Отворачивался сотский Абляз, когда встречал Сеит-Яя, потому что, когда умерла его тетка, он рассказал в кофейне, как выли накануне на верхней деревне собаки. Все знали, что это бывает, но Сеит-Яя сказал громко:
– Умного в сотские выбрали!
У Муртазы пала лошадь. Поздравляли Муртазу. Народ верит, что пожалел Аллах человека, если вместо него взял лошадь. Ворчал Сеит-Яя:
– Мало у Аллаха дела, чтоб заниматься вашими делами. Скоро бублики печь вам будет.
Качал головой мулла:
– Плохо Сеит-Яя кончит: не знает язык, что болтает.
И назвал его дурнем, когда услышал, что посмеялся Сеит-Яя над пятницей.
В пятницу шли пожилые в мечеть и позвали с собой Сеит-Яя. Усмехнулся Сеит-Яя.
– Идите, идите, я в среду приду.
– Плохо его дело, – сказали старики, – видно, Аллах отнял у него разум. Дурень Сеит-Яя.
И стали люди кто сторониться, кто потешаться над ним, и никто не хотел отдавать свою дочь за него замуж.
А время пришло Сеит-Яя жениться, и многие заметили, что стал тосковать он.
Заметила это и хозяйка, у которой Сеит-Яя служил в работниках, и решила посватать одну вдовушку из казанских.
Не любят наши татары чужих. У тех девушки ходят открытыми, не стыдятся разговаривать с мужчинами, городское платье начинают носить.
Но Сеит-Яя согласился: хотя и казанская, а женщина. Большой огурец, малый огурец – все огурец.
– Сватай, – сказал он хозяйке и вечером пошел к дому, где жила вдовушка.
Сидела вдовушка на пороге и жевала мастику. Посмотрел на нее из-под рукава Сеит-Яя.
– Хороша, жаль, что не закрывается. Спокойней было бы.
Постоял еще, облокотившись о косяк.
– Когда будет ночь, приходи в хозяйкин сад.
Присвистнул и ушел к себе.
Не спал в эту ночь Сеит-Яя, не спала и вдовушка. Ворочалась на войлоке, вздыхала; ястык жаркой казалась. И когда смолкли голоса на деревне, накинула платок и пошла под орешину.
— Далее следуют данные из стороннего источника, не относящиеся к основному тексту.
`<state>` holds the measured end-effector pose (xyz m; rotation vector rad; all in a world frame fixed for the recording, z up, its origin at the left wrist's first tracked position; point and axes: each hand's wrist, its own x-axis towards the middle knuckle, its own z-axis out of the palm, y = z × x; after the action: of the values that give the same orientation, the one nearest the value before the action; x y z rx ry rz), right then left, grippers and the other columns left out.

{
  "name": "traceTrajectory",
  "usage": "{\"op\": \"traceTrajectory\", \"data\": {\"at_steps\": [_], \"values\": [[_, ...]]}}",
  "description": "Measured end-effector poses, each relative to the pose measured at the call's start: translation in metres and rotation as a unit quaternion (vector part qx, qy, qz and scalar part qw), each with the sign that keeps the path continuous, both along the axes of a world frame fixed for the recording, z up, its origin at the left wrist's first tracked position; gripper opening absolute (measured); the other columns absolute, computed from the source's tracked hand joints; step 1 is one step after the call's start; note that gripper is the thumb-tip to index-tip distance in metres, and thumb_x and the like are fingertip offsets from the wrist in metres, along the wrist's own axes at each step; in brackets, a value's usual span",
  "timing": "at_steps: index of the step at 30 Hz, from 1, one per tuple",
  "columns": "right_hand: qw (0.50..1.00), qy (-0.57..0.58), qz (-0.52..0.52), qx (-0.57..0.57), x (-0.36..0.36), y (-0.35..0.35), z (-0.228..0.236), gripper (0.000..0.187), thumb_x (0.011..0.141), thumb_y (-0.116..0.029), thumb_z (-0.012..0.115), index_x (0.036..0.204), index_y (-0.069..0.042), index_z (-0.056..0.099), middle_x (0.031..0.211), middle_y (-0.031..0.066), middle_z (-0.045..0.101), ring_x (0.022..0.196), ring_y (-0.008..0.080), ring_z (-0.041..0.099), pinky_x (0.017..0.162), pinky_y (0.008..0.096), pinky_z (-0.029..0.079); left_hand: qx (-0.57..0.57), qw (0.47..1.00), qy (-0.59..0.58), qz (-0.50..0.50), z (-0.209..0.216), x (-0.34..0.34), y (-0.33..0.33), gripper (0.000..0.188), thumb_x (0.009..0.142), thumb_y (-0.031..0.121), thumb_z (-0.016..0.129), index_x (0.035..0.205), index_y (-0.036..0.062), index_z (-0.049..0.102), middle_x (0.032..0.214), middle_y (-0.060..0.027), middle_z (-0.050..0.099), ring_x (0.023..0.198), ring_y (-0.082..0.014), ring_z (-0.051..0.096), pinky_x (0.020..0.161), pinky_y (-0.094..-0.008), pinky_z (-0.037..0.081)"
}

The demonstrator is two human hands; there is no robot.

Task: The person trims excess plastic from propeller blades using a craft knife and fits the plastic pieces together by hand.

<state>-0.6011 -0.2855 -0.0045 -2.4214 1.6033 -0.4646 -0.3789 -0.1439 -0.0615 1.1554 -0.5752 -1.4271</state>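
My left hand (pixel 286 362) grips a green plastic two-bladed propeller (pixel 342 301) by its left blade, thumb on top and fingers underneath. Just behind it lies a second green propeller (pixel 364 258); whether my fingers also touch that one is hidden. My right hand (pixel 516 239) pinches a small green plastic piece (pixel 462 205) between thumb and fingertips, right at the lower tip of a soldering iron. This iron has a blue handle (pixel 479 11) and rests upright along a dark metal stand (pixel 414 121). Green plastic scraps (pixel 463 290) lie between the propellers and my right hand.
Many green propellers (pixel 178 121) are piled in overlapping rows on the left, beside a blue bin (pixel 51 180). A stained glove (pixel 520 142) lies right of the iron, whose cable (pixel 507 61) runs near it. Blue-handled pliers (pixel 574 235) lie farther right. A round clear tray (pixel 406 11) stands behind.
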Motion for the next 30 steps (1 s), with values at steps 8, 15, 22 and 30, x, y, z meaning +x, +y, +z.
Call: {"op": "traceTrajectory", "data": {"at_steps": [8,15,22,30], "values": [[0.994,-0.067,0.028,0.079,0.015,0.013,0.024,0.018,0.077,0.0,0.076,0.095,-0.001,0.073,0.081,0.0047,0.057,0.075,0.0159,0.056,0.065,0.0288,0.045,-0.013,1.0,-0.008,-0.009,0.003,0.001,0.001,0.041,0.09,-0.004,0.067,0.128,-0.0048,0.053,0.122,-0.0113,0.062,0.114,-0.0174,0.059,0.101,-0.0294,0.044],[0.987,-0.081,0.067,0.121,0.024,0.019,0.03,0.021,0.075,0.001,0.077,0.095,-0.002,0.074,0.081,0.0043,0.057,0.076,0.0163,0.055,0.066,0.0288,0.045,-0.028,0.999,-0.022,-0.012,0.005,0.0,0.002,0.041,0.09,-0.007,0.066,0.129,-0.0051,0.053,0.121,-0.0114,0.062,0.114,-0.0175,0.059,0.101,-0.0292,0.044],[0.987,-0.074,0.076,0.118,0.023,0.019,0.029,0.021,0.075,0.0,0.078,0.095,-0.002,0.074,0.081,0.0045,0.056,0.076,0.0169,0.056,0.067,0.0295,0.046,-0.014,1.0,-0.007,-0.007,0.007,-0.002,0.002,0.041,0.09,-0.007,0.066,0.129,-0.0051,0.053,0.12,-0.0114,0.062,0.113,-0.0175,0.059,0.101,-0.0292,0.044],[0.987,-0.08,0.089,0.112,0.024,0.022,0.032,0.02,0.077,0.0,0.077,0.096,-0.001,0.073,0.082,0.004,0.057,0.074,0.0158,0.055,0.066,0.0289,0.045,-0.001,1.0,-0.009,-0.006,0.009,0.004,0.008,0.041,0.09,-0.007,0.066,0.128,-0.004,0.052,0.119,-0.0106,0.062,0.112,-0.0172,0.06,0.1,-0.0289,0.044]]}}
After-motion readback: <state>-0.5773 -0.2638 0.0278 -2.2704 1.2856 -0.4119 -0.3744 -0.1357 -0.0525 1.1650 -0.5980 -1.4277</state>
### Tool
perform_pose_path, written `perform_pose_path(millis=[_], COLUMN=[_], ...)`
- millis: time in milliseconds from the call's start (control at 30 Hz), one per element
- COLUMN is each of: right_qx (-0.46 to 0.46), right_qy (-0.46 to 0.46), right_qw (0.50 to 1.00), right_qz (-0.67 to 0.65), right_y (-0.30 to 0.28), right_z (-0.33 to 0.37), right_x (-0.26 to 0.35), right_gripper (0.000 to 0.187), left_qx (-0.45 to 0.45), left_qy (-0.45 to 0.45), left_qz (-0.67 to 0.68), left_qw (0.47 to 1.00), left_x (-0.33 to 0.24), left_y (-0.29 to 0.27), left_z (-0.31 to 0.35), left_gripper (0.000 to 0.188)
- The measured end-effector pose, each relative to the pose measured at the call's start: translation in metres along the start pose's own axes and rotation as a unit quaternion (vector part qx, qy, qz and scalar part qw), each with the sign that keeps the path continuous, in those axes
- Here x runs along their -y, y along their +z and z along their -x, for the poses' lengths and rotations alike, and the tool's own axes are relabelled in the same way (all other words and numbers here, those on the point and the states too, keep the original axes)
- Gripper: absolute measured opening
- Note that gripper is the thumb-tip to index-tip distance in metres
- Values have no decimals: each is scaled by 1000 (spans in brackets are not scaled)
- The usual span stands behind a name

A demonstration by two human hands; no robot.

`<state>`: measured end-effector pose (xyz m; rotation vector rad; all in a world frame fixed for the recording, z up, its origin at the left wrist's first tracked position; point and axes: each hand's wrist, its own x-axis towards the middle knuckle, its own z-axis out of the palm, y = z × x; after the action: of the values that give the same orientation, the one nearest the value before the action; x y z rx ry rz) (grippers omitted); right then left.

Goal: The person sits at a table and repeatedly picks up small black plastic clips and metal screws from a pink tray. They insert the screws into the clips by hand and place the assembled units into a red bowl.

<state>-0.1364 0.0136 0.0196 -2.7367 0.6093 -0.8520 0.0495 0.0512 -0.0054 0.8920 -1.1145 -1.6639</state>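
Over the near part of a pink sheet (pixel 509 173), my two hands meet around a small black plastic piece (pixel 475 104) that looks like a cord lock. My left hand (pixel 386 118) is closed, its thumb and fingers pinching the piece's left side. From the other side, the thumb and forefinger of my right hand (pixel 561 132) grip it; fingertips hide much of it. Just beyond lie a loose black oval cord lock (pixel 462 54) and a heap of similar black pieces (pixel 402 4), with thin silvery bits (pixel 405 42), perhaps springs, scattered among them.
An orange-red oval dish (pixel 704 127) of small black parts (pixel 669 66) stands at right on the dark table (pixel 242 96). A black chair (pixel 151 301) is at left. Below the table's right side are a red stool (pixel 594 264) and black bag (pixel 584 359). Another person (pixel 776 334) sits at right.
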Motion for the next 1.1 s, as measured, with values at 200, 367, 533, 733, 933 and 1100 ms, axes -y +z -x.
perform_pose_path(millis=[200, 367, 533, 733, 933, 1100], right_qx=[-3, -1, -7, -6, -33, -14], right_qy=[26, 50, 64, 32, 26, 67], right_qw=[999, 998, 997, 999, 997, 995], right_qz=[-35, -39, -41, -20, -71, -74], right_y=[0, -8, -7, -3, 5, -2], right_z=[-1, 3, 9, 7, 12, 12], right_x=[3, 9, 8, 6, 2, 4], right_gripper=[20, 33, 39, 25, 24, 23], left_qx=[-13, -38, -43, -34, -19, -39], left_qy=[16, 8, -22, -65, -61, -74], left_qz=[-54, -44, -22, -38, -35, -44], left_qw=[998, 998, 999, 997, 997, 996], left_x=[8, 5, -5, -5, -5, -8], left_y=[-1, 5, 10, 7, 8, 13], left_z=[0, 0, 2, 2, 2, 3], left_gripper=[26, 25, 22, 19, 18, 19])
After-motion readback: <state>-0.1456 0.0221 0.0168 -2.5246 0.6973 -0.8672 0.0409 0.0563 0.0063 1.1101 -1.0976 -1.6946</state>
Под орешиной свадьбу можно устроить, не то что маленькой женщине спрятаться; однако скоро нашел ее Сеит-Яя.
– Буду тебя сватать, пойдешь за меня?
Колебалась ответить. Пожалуй, люди засмеют: пошла замуж за дурня.
Но Сеит-Яя умел хорошо ласкать; к тому же принес целый платок сладкой, с орехом баклавы и не боялся шепнуть на ухо стыдное слово.